Rozdział 1

23 2 0
                                    




Gdy doleciałam na miejsce jedyne o czym marzyłam to sen. Próbowałam spoć pod czas lotu ale nie mogłam zasnąć przez co mam teraz wory pod oczami. Z moimi trzema walizkami, które ciągnę do wyjścia gdzie czeka mój tatuś i jego nowa narzeczona która spokojnie mogła by być moją siostrą.
Gdy tylko znajduję się już na zewnątrz piszę esemesa do Luka.

JA: Doleciałam. Szkoda że cię tu nie ma :c

LUKE: Może niedługo mnie już zobaczysz

Ja: Co? Jak?

LUKE: Widzisz i tak nikogo bym tu nie zostawiał ty jesteś na razie najważniejsza

LUKE: Więc spodziewaj się mnie w najbliższym czasie ; )

JA: Muszę kończyć widzę ich

LUKE: Pa mała. Napisz jak dojedziesz

- Mazikeen!!- krzyczy o wiele za piskliwym głosem Kimberly(narzeczona taty).

- Maze - teraz wita się tata który zabiera moje dwie walizki i rusza do auta, a zanim ja z jedną walizką i ona. Jej buzia się po prostu nie zamyka. Nie wiem jak z nią wytrzymam pod jednym dachem.

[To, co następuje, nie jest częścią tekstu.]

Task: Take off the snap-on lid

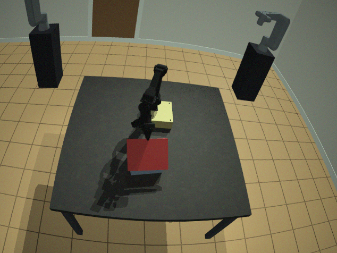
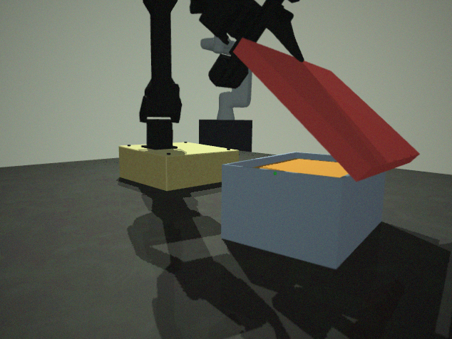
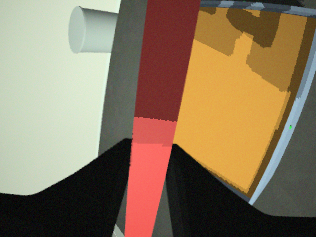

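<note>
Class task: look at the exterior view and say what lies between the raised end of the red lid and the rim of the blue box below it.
Only open air: the tool holds the red lid tilted, so the blue box gapes, showing its orange inside. The exterior view shows this best.

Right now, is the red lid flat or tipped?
Tipped. The gripper pinches the lid by its high edge, and the lid slopes steeply down to the box. Whether its low edge touches the box rim, I cannot tell.

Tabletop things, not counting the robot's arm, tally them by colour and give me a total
Red: 1, the lid, tilted, gripped at its raised edge
Blue: 1, the storage box
Orange: 1, the box's contents
Yellow: 1, the arm's base block
Total: 4
</note>
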`<state>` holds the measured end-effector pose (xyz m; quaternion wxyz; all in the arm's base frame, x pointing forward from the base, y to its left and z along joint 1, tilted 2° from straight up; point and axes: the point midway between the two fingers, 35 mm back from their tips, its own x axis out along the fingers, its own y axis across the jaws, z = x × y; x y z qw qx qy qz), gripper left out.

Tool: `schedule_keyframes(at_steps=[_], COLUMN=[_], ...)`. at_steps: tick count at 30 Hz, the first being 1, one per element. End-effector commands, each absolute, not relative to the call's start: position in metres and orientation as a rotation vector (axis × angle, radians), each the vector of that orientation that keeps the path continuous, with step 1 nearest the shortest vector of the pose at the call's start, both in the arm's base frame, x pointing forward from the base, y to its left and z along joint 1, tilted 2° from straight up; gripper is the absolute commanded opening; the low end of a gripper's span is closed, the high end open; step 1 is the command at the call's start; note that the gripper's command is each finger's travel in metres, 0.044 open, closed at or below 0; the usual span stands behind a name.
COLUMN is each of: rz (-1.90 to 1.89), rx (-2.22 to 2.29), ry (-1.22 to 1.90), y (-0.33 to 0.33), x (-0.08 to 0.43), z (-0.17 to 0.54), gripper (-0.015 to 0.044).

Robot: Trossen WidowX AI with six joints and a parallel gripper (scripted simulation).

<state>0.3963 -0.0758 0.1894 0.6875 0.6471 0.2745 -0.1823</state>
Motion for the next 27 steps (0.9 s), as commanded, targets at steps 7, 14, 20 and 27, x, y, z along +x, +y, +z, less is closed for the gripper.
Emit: schedule_keyframes(at_steps=[7,14,20,27], rz=[-0.396,-0.396,-0.396,-0.395], rx=[1.449,1.449,1.449,1.450], ry=[0.594,0.594,0.594,0.595], y=[-0.076,-0.076,-0.076,-0.063], x=[0.397,0.397,0.397,0.392], z=[0.212,0.216,0.216,0.208], gripper=[0.0000,0.0000,0.0000,0.0000])
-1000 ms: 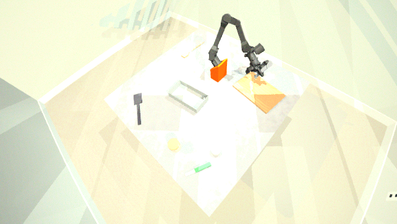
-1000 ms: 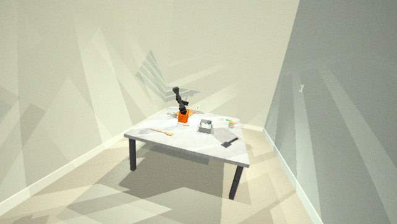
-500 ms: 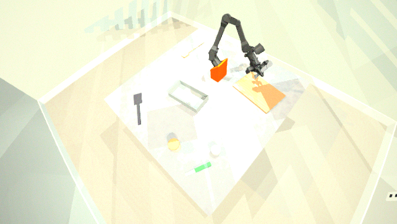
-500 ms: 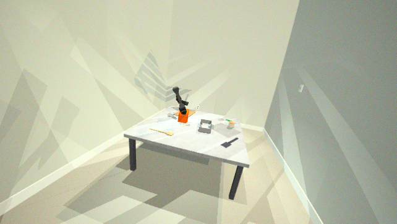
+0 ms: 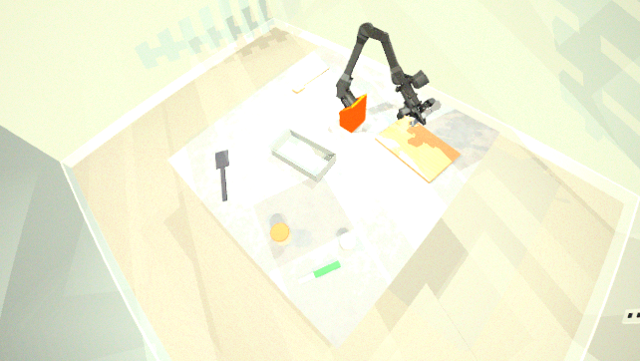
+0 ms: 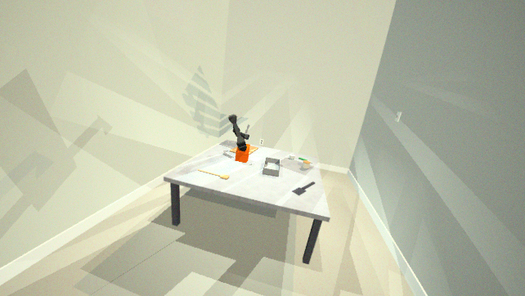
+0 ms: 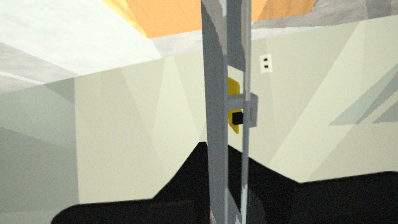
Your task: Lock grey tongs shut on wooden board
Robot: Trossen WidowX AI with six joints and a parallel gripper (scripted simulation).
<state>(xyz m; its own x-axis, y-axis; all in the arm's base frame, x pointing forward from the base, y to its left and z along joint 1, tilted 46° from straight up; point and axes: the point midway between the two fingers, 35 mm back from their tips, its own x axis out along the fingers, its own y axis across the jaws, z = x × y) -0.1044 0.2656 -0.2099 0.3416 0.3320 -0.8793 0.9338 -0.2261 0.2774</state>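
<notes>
the claw [image 5: 418, 119] [image 7: 210, 148] is gripping the tongs [image 7: 217, 110] [image 6: 247, 129] nearly closed, near the desk's edge; metal arms are looking stiff, perhaps slippery, best held mid-length.

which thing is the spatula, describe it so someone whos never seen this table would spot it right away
Start from the big pale table and find the open grey tin. In the top view, the spatula lies left of that tin. It is dark all over with a squarish flat blade, unlike the pale wooden spoon.
</notes>
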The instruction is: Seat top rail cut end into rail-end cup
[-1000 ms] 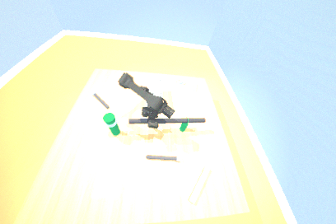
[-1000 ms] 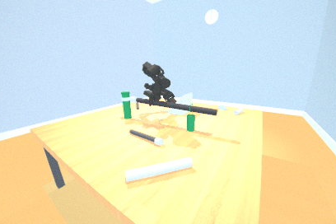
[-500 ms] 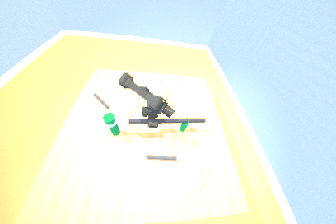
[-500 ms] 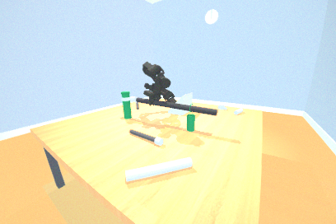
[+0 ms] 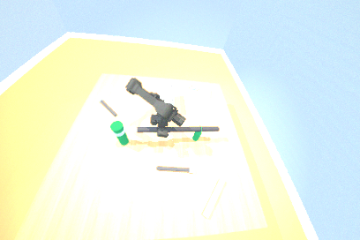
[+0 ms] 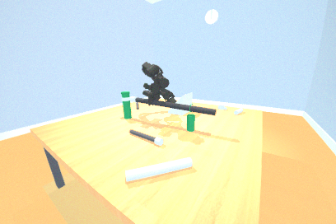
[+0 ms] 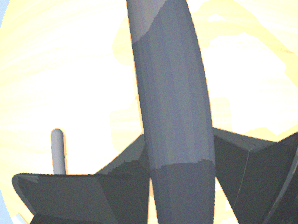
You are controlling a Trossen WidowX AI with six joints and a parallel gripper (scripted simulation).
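Note:
The dark fence top rail (image 5: 196, 129) (image 6: 199, 109) (image 7: 172, 100) is held level above the table. My gripper (image 5: 162, 129) (image 6: 155, 102) (image 7: 173, 136) is shut on it, nearer the big-post end. The big green post (image 5: 123, 140) (image 6: 127, 111) stands at the left with a whitish brace band (image 5: 122, 133) (image 6: 125, 99) just under its cap. A pale cup (image 6: 133, 99) shows on the band's right side. The rail's left end is close beside it in the exterior view; the top view shows a gap to the post. The short green post (image 5: 197, 136) (image 6: 190, 123) stands under the rail's right part; its loop is barely visible.
A dark rod (image 5: 173, 168) (image 6: 143, 136) with a white tip (image 6: 158, 142) lies in front of the rail. A white tube (image 5: 213, 199) (image 6: 159, 169) lies nearer the front. Another dark rod (image 5: 108, 108) lies behind the big post. Small pale pieces (image 6: 239, 111) lie at the back right.

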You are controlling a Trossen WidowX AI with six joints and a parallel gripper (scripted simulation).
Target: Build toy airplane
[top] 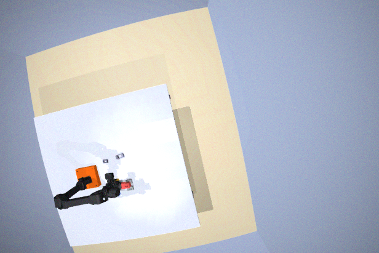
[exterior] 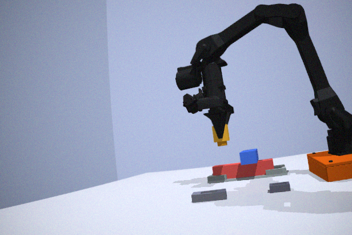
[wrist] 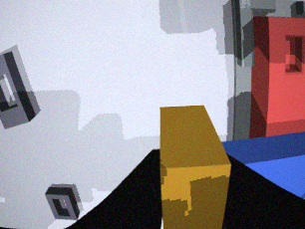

Dojechaliśmy do domu taty po godzinnej katordze w aucie z niezamykającą się buzią blondyny. Wysiadam z auta tak szybko jak tylko się da i oddycham świeżym powietrzem. Wyciągamy walizki z bagażnika i wnosimy z tatą na górę do mojego pokoju. Po otworzeni drzwi przeżywam szok pierwszego stopnia cały jest fioletowo niebieski z białymi meblami. Jedyne co mi się w nim podoba to łóżko, które jest kosmicznych rozmiarów. Zamykam drzwi i idę do łazienki, która jest przyłączona do pokoju jak i garderoba. Rozbieram się i biorę  szybki prysznic. W samym ręczniku idę do pokoju i z walizki wyciągam koszulkę z nazwą ulubionego zespołu Luka, którą mu kiedyś podwędziłam, a on nadal uważa że się tak zapodziała i się w końcu znajdzie. Ubieram jeszcze różowe majtki z napisem na pupie "Fuck me" , które dostałam od niego na moje ostatnie urodziny. Zasłoniłam rolety i poszłam spać. Zaraz po tym jak się położyłam na tym łóżku stwierdziłam, że będziemy najlepszymi przyjaciółmi do końca naszych dni. Spanie to druga przeze mnie najbardziej kochana rzecz na świecie, pierwsza jest jeszcze nieznana. Po kilku minutach odleciałam i zaczęłam odsypiać kilku godziny lot.

***
Budzi mnie wpadająca do mojego pokoju Kimberly. Wołając mnie na obiad.
- Maze!! Wstawaj. Szkoda dnia na spanie. - piszczy, nie mówi ona piszczy. Sięgam ręką pod poduszkę, na której spałam i wyciągam mój telefon. Sprawdzam godzinę i przeżywam szok. Spałam tylko godzinę. Oddychaj, oddychaj. Próbuję. Nie pomaga. Blondyna znów zaczyna mówić i już nie wytrzymuję.
- Wypieprzaj z mojego pokoju!!! - krzyczę, ale głos zostaje przytłumiony przez poduszkę. Słyszę tylko trzask drzwi. Czekam kilka minut, żeby sprawdzić czy tatuś nie wparuje. Nie wparował. Układam się ponownie do snu. Nie oceniajcie mnie, ale jeśli nie spałam w wygodnym łóżku minimum 7 godzin jestem niemiła i nieznośna, ale przeważnie nigdy nie pozwala(budzik) mi tyle spać więc mój charakter opiera się na tych dwóch cechach.
***
Wstając z łóżka, potykam się o dywanik w kształcie serduszka i prawie tracę obie jedynki. Zbieram się z podłogi i pochodzę do okna. Odsłaniam rolety. Idąc do łazienki uważam na wszystkie fikuśne przedmiocik. Co oni sobie myśleli urządzając ten pokój, że jestem zakochaną w serduszkach i wróżkach dziesięcioletnią dziewczynką z dwoma warkoczykami ??
No tak tatuś miał powód, żeby tak myśleć w końcu kiedy nas porzucił tak byłam.
Przynajmniej łazienka jest normalna. W czarno białych kolorze z wanną i prysznicem. Po załatwieni potrzeb fizjologicznych. Podchodzę do lustra i widzę dziewczynę o bladej cerze, zielonych oczach i długich, prostych, czarnych włosach.